C’est l’une des deux épées de Damoclès qui pèsent sur la France et sur la tête des Français et de leurs enfants, selon Michel Barnier : la dette écologique. Déjà évoqué lors de sa prise de pouvoir, le nouveau Premier ministre a réitéré sa promesse aux députés : aller au fond de la dette écologique. Il a consacré une partie de l’introduction à son discours de politique générale, prononcé ce mardi 1est octobre, après avoir d’abord longuement abordé la question de la dette financière.
“La dette écologique sera au cœur de notre action »annonce Michel Barnier qui, citant Pierre Mendès-France, estime qu’il ne faut pas « Ne sacrifiez jamais le futur pour le présent ». Le Premier ministre défend une écologie »des solutions”mettant l’accent sur la transition énergétique, qui reposera sur la relance du nucléaire et le déploiement des énergies renouvelables, avec un petit problème pour l’éolien dont tous les impacts »doit être mesuré ». Il annonce également une grande conférence nationale sur l’eau.

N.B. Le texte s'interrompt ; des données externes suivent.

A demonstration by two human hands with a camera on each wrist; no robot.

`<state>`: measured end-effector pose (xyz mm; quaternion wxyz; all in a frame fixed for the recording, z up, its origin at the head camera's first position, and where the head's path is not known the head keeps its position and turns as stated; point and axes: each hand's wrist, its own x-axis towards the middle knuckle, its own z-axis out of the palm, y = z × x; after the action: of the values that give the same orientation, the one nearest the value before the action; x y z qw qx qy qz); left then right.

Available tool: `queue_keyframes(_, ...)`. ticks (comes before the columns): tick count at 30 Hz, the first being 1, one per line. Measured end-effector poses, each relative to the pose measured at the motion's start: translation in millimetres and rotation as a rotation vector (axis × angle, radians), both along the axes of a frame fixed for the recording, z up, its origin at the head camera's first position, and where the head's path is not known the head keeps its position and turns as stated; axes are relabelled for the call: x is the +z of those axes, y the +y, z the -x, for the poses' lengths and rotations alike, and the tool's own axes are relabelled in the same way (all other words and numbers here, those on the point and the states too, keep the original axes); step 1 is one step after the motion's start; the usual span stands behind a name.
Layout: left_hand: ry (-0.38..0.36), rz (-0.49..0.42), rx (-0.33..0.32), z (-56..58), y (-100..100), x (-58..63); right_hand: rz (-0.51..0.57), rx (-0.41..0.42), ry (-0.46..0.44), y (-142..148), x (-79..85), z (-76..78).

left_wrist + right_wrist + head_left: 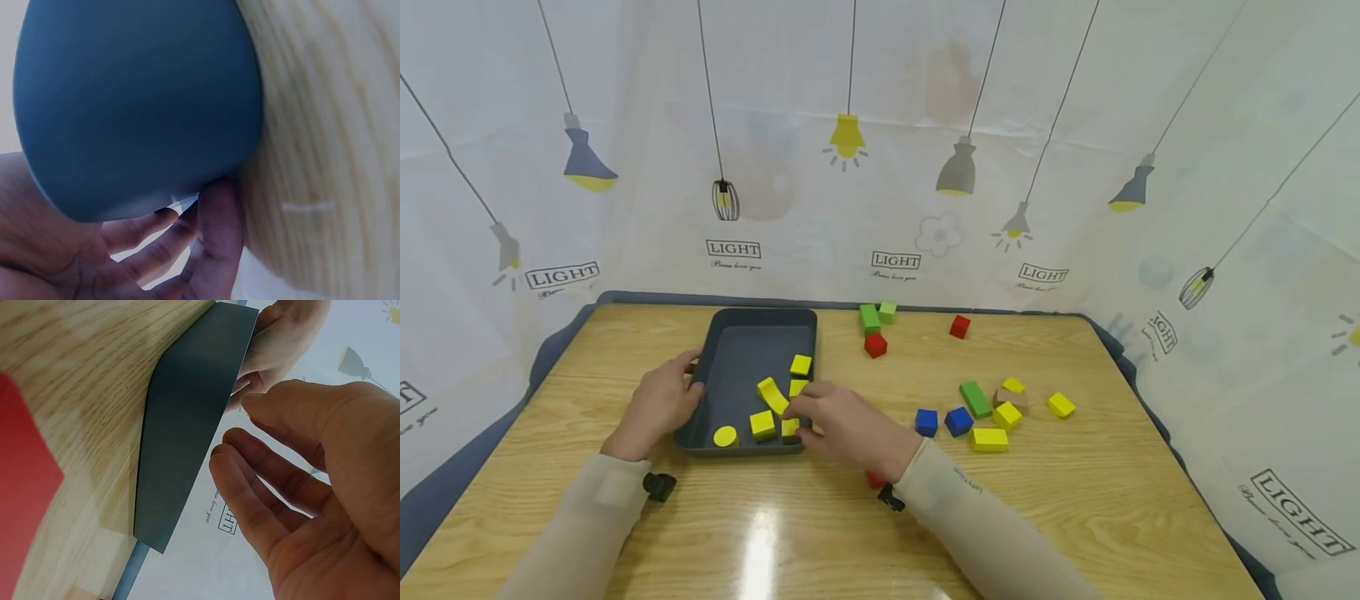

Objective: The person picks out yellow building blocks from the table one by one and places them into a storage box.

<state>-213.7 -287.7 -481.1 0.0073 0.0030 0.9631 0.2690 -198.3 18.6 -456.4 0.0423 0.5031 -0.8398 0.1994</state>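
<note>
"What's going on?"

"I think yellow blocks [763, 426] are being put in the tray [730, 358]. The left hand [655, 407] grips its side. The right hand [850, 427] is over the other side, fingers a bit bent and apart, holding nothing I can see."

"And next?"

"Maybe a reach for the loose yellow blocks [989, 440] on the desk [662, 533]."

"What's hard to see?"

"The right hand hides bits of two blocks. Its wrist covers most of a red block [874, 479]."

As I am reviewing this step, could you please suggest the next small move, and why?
Probably reach with the right hand toward the yellow rectangular block on the table: that hand looks empty, and the tray shows only yellow pieces.
</note>
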Motion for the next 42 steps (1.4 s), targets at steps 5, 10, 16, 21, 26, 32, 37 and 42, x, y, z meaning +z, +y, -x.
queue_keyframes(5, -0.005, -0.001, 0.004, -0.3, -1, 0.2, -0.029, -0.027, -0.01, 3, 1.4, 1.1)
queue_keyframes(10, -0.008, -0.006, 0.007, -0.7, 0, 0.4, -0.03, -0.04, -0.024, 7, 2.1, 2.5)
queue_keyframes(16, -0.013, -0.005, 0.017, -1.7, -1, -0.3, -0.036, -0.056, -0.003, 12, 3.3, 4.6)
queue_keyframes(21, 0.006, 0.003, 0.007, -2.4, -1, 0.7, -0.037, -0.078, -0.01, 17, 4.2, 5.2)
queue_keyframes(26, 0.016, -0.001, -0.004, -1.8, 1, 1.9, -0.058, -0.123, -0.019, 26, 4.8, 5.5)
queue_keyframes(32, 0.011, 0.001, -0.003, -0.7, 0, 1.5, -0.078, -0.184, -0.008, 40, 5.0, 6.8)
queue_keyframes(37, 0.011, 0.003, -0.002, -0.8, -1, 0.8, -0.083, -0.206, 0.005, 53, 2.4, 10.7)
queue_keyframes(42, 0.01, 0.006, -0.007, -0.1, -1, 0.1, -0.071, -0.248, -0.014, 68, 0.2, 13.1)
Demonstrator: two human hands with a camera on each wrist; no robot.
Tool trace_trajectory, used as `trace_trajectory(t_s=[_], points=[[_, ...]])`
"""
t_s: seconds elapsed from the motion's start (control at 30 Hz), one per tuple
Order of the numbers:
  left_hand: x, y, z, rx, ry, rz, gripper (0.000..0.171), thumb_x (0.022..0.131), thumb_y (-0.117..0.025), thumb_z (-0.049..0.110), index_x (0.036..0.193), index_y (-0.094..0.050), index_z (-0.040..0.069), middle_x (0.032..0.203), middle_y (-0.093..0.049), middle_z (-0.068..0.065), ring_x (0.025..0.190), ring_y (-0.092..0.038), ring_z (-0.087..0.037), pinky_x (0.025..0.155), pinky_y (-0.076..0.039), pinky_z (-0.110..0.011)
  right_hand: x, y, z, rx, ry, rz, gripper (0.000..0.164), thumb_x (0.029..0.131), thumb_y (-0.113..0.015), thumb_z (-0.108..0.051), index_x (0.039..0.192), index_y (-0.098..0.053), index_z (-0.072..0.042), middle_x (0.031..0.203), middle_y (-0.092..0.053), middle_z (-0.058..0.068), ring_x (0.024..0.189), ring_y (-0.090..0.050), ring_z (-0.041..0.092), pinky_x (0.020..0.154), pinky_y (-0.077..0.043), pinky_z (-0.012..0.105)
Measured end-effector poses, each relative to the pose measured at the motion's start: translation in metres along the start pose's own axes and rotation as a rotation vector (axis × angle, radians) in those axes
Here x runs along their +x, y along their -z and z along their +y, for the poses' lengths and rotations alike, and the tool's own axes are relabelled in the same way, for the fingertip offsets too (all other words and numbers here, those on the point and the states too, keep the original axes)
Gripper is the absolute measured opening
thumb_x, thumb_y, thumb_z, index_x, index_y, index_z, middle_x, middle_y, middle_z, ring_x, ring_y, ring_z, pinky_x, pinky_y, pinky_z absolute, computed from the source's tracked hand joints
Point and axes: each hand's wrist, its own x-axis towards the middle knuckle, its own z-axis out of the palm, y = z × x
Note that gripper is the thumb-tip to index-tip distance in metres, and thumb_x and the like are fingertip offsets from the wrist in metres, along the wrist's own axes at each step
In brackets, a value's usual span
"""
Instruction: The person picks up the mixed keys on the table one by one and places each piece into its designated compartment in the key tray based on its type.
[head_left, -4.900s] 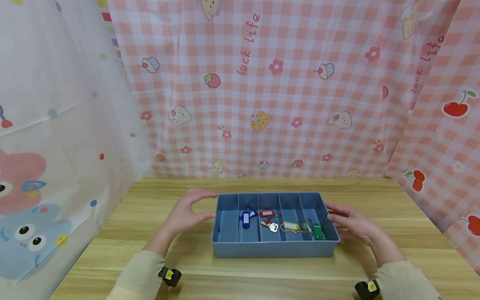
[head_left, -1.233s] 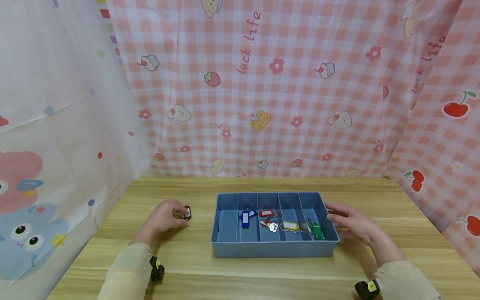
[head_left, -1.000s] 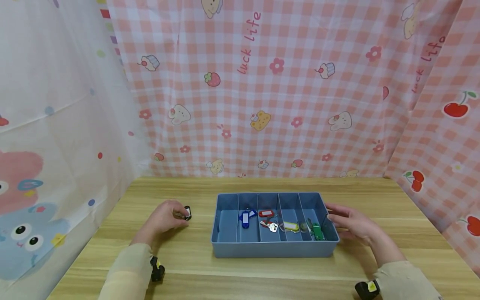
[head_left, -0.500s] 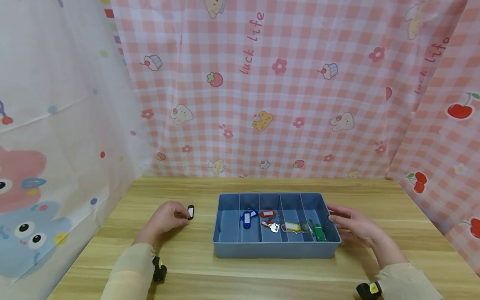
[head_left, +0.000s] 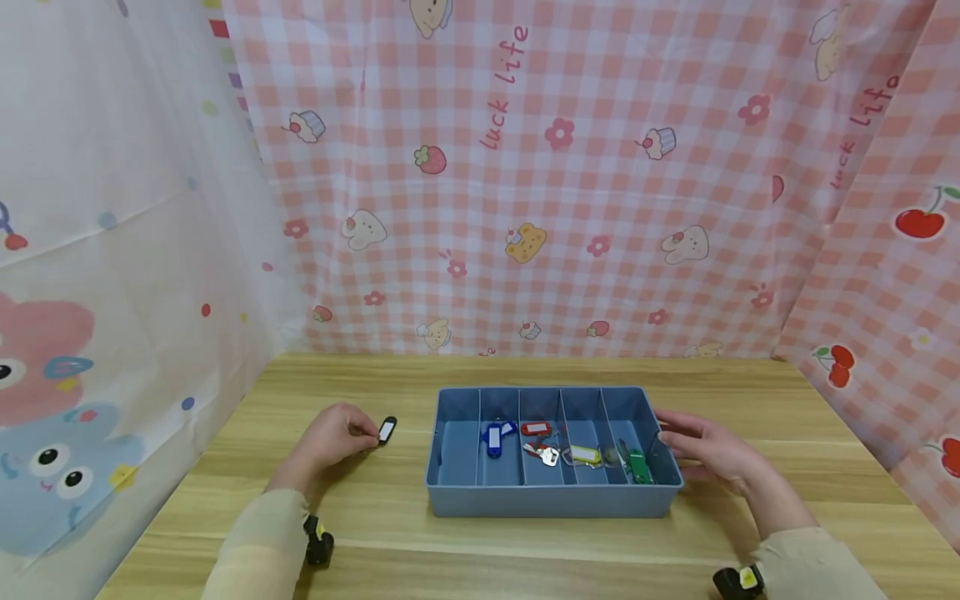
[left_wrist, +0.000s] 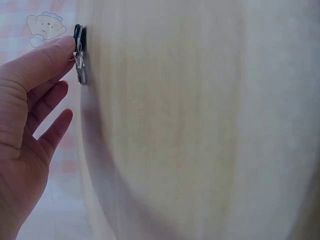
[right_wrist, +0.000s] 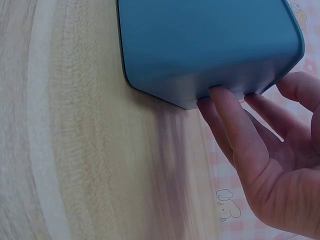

Rien sur les moyens financiers
“Ces deux réalités, budgétaire et climatique, certains veulent les nier ou les ignorer, d’autres en souffrent. Il n’y a pas de fatalité. Je suis convaincu que nous pouvons trouver un moyen», a déclaré Michel Barnier. « Un chemin de réalisme et d’action qui passe par le contrat plutôt que par la contrainte qui permet de redonner confiance », il a continué. Ainsi, si la transition écologique a été placée en tête de l’agenda, des craintes persistent quant aux menaces de coupe budgétaire dans la prochaine loi de Finances 2025.
Les lettres plafonds préparatoires au budget 2025 prévoyaient en effet de réduire le Fonds vert pour la transition des collectivités locales à 1 milliard d’euros au lieu des 2,5 milliards initialement promis. Les documents prévoient également de réduire le dispositif Ma Prime Rénov’ de 1,3 milliard et celui d’aide sociale à l’achat de véhicules électriques de 500 millions. Le budget d’engagement de l’Agence de la transition écologique (Ademe) serait également revu à la baisse de 25 à 35 %. Au final, la biodiversité serait privée de 140 millions d’euros, soit près d’un quart de son budget.
« Si Michel Barnier a reconnu qu’il faut faire davantage pour lutter contre le changement climatique, il est resté silencieux sur les moyens financiers pour y parvenir », s’inquiète Anne Bringault, directrice des programmes du Réseau Action Climat (RAC). Alors que le Premier ministre a appelé à augmenter les impôts des grandes entreprises et à mettre en place une contribution exceptionnelle sur les Français les plus riches, Anne Bringault estime que ces «de nouvelles contributions doivent être allouées à la transition écologique et juste ».
« Fausses solutions »
« Atteindre la neutralité carbone nécessite de consacrer des financements publics et privés pluriannuels estimés à 60-70 milliards d’euros d’investissements annuels supplémentaires d’ici 2030 tout en arrêtant les subventions aux énergies fossiles »a souligné le Haut Conseil pour le climat (HCC), dans la version grand public de son rapport annuel, publiée vendredi 27 septembre. “Quand il y a des annulations de crédits, cela nuit à la visibilité de l’action et donc cela nous semble contre-productif”, a déclaré Jean-François Soussana, président du Haut Conseil pour le Climat, lors d’une conférence de presse.
Parmi les autres mesures annoncées par Michel Barnier sur la transition écologique, on compte la (énième) révision du diagnostic de performance énergétique et le règlement Zero Net Artificialisation (ZAN) ou encore le développement des biocarburants pour l’aviation ou de l’énergie biomasse. « Fausses solutions », fustige Anne Bringault, qui «aller dans le sens opposé de l’accélération ». « Sur la forme : Michel Barnier a raison de mettre sur le même plan dette financière et dette écologique. Sur le fond : annonces imprécises, caricatures (éolien et objectif ZAN), raccourcis (surtransposition et simplification) et impasses (biodiversité et fiscalité) », résume Arnaud Gossé, avocat spécialisé en droit de l’environnement. “Le projet de loi de finances (PLF2025) qui sera déposé la semaine prochaine sera un bon indicateur de la sincérité et de la cohérence du Premier ministre.», conclut Jean-François Julliard, directeur général de Greenpeace France.